*** Begin section ***

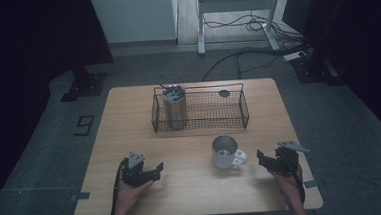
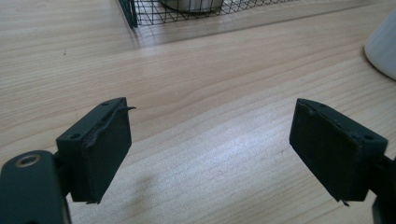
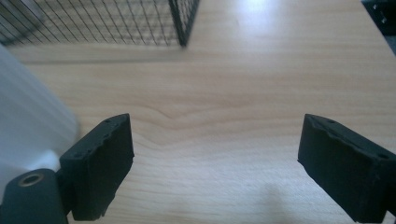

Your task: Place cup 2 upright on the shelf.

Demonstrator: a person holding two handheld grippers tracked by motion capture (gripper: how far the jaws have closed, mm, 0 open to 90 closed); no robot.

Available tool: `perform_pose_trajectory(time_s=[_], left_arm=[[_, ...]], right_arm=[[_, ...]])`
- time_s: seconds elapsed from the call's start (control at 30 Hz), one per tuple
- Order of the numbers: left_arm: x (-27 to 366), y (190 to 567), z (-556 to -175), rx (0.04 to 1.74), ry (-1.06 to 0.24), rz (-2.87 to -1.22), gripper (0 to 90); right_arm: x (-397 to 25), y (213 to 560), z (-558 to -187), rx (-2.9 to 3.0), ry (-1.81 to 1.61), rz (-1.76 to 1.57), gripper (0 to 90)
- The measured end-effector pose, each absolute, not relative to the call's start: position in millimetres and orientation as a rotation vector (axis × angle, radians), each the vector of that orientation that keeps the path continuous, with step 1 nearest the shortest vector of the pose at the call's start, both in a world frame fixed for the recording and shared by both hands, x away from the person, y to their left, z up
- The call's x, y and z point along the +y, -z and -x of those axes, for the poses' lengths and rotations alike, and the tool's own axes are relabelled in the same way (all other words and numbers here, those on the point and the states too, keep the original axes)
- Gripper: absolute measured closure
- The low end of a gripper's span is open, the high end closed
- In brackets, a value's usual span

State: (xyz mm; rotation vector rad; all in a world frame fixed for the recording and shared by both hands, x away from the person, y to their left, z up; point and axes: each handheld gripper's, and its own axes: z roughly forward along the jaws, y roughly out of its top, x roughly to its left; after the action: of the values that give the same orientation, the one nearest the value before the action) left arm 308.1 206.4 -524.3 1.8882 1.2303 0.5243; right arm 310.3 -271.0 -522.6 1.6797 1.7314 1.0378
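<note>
Writing or branding cannot be made out on any object; a dark mark shaped like a numeral is seen on the grey floor (image 1: pixel 40 146) off the table's left edge, but it is too small to be read with certainty. A light wooden table (image 1: pixel 130 141) with a visible grain is set on grey carpet in a dim room, with dark curtains at both sides, a white panel at the back and a metal frame with loose cables (image 1: pixel 238 24) beyond the far edge. A black wire basket (image 1: pixel 199 123) is placed along the far edge, near the middle; inside its left end a tall steel tumbler (image 1: pixel 175 108) is stood upright, with something dark resting on its top, and a small dark round object (image 1: pixel 223 93) is seen by the basket's far right side. A white mug (image 1: pixel 225 153) with a metallic interior is stood upright on the bare wood in front of the basket, right of centre, its handle turned toward the right edge. The left gripper (image 1: pixel 150 171) is held near the front left corner, its jaws spread wide apart over bare wood with nothing between them. The right gripper (image 1: pixel 264 159) is held near the front right corner, just beside the mug's handle, its jaws likewise wide apart and empty; in the right gripper view the mug's white wall (image 3: pixel 28 121) is seen beside one jaw.
</note>
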Motion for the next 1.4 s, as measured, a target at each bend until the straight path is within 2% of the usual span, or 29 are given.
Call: perform_pose_trajectory(time_s=[0.43, 0.63, 0.93, 1.4], left_arm=[[206, 524, -308, 1.244, -0.521, -1.869, 13.5], [206, 529, -309, 1.250, -0.512, -1.869, 14.3], [208, 527, -309, 1.254, -0.497, -1.859, 14.3], [207, 527, -309, 1.251, -0.462, -1.851, 14.3]], right_arm=[[-256, 493, -297, 1.730, -1.161, -1.617, 9.6], [-233, 475, -291, 1.767, -1.212, -1.521, 8.0], [-200, 471, -290, 1.856, -1.192, -1.440, 0.8], [-166, 459, -300, 1.931, -1.184, -1.367, 0.6]])
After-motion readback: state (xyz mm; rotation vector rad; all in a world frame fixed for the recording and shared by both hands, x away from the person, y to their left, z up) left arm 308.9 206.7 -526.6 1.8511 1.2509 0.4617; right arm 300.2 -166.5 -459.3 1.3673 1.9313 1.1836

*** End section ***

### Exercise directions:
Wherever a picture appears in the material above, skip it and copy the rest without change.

### Reply to the task:
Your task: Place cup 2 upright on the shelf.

Demonstrator: a person holding two handheld grippers tracked by motion capture (gripper: how far the jaws have closed, mm, 0 open to 90 closed); no robot.

Available tool: `perform_pose_trajectory(time_s=[_], left_arm=[[_, ...]], right_arm=[[_, ...]])`
- time_s: seconds elapsed from the call's start (control at 30 Hz), one per tuple
- Order of the numbers: left_arm: x (-27 to 366), y (190 to 567), z (-556 to -175), rx (0.04 to 1.74), ry (-1.06 to 0.24), rz (-2.87 to -1.22), gripper (0 to 90); right_arm: x (-397 to 25), y (213 to 560), z (-558 to -187), rx (-2.9 to 3.0), ry (-1.81 to 1.61), rz (-1.76 to 1.57), gripper (0 to 90)
- The measured end-effector pose, each absolute, not relative to the call's start: position in millimetres and orientation as a rotation vector (axis × angle, radians), each the vector of that orientation that keeps the path continuous, with step 1 nearest the shortest vector of the pose at the call's start, both in a world frame fixed for the recording and shared by both hands, x away from the person, y to their left, z up
- The call's x, y and z point along the +y, -z and -x of those axes, for the poses' lengths and rotations alike, and the tool's own axes are relabelled in the same way (all other words and numbers here, those on the point and the states too, keep the original axes)
- Gripper: absolute measured closure
- The low end of a gripper's span is open, the high end closed
- In brackets, a value's usual span

State: (xyz mm; rotation vector rad; all in a world frame fixed for the recording and shared by both hands, x away from the person, y to their left, z up; point and axes: each handheld gripper's, and its own axes: z roughly forward along the jaws, y roughly out of its top, x roughly to its left; after the action: of the values that give the same orientation, the one nearest the value before the action) left arm 308.1 206.4 -524.3 1.8882 1.2303 0.5243; right arm 310.3 -271.0 -522.6 1.6797 1.7314 1.0378
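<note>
Writing or branding cannot be made out on any object; a dark mark shaped like a numeral is seen on the grey floor (image 1: pixel 40 146) off the table's left edge, but it is too small to be read with certainty. A light wooden table (image 1: pixel 130 141) with a visible grain is set on grey carpet in a dim room, with dark curtains at both sides, a white panel at the back and a metal frame with loose cables (image 1: pixel 238 24) beyond the far edge. A black wire basket (image 1: pixel 199 123) is placed along the far edge, near the middle; inside its left end a tall steel tumbler (image 1: pixel 175 108) is stood upright, with something dark resting on its top, and a small dark round object (image 1: pixel 223 93) is seen by the basket's far right side. A white mug (image 1: pixel 225 153) with a metallic interior is stood upright on the bare wood in front of the basket, right of centre, its handle turned toward the right edge. The left gripper (image 1: pixel 150 171) is held near the front left corner, its jaws spread wide apart over bare wood with nothing between them. The right gripper (image 1: pixel 264 159) is held near the front right corner, just beside the mug's handle, its jaws likewise wide apart and empty; in the right gripper view the mug's white wall (image 3: pixel 28 121) is seen beside one jaw.
</note>
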Motion for the next 1.4 s, as measured, a target at each bend until the straight path is within 2% of the usual span, or 29 are given.
Call: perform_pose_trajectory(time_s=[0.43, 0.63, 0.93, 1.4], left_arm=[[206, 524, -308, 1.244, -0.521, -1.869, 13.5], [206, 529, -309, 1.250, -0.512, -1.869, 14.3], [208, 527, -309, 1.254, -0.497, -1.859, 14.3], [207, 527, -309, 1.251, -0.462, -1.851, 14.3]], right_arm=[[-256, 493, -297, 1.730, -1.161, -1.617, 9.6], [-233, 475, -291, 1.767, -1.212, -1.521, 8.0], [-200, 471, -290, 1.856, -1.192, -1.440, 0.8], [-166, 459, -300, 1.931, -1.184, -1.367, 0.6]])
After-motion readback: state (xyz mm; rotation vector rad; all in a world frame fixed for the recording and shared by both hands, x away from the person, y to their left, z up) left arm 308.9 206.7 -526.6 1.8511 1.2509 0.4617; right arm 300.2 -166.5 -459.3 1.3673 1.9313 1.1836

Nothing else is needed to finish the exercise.